Was there anything specific you had to work through to become the musician you are today?
Definitely, growing up, my dad was a musician. Since I was a kid, I grew up on the road, so I watched him invest money and lose money. We grew up poor, you know. For me, the hurdle was after I decided I wanted to be a musician. That means I’m going to spend money. Friends will offer to play music for me for free, and that’s their prerogative to offer what they want, but I’m always going to pay musicians who work for me. I value what they do, so I make sure they are paid.
Going into being a musician myself, I had to really fight against the idea that I’m throwing money away. If I’m gonna put all this time, effort, and resources into a project, then I’m not just gonna let it sit because that’s what I’ve seen my dad do. I mean, times are different nowadays; you can self-promote a lot easier, but my dad was never the kind to get out there and push what he was doing. You need to believe in what you do.

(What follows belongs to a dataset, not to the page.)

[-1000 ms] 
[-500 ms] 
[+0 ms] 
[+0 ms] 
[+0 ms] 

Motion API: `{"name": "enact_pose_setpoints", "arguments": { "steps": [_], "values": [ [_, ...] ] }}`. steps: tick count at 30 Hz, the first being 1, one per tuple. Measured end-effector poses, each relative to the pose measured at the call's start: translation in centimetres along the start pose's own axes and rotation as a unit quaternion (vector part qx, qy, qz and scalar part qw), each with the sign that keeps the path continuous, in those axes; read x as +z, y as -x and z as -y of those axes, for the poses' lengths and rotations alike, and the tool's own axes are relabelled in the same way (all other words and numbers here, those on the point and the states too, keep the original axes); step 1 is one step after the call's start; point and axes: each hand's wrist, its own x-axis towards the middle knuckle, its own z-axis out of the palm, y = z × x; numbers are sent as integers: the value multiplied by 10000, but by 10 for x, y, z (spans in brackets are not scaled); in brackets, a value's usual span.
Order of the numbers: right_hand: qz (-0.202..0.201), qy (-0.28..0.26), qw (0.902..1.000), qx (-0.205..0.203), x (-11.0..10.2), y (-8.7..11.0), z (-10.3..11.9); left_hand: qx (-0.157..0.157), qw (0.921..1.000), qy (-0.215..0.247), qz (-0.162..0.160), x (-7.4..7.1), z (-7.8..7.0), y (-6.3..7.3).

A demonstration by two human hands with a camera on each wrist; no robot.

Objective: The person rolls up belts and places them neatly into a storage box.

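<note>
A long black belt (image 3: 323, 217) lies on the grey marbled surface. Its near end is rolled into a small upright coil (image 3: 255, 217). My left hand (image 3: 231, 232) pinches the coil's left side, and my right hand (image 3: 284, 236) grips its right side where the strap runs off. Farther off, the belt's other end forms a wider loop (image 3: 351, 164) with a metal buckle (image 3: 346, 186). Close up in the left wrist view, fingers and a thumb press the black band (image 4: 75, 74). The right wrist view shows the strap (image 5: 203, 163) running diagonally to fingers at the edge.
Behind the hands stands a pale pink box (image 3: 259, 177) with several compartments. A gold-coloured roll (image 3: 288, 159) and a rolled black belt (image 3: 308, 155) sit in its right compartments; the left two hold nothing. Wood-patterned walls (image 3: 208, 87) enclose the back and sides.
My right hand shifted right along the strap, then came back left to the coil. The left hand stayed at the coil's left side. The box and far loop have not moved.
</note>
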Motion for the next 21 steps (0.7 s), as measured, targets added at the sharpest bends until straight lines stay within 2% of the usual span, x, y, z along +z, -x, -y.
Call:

The most important thing is really just fighting for inner self-worth. “Should I be investing in myself by doing this?” and, “Can I actually write something that I’m proud of?” and, “Is this actually going to be good? Like, at the end of it all?” Like I said, you need to believe in yourself.
What’s the best way that someone can support what you’re doing?
Streaming the music. It feels so trivial to say that, just because people don’t make money off of steams. It’s just about the opportunities that you have, and numbers can change that drastically. It’s really not about signing a record deal or anything like that, but just being able to show people I have a following opens doors.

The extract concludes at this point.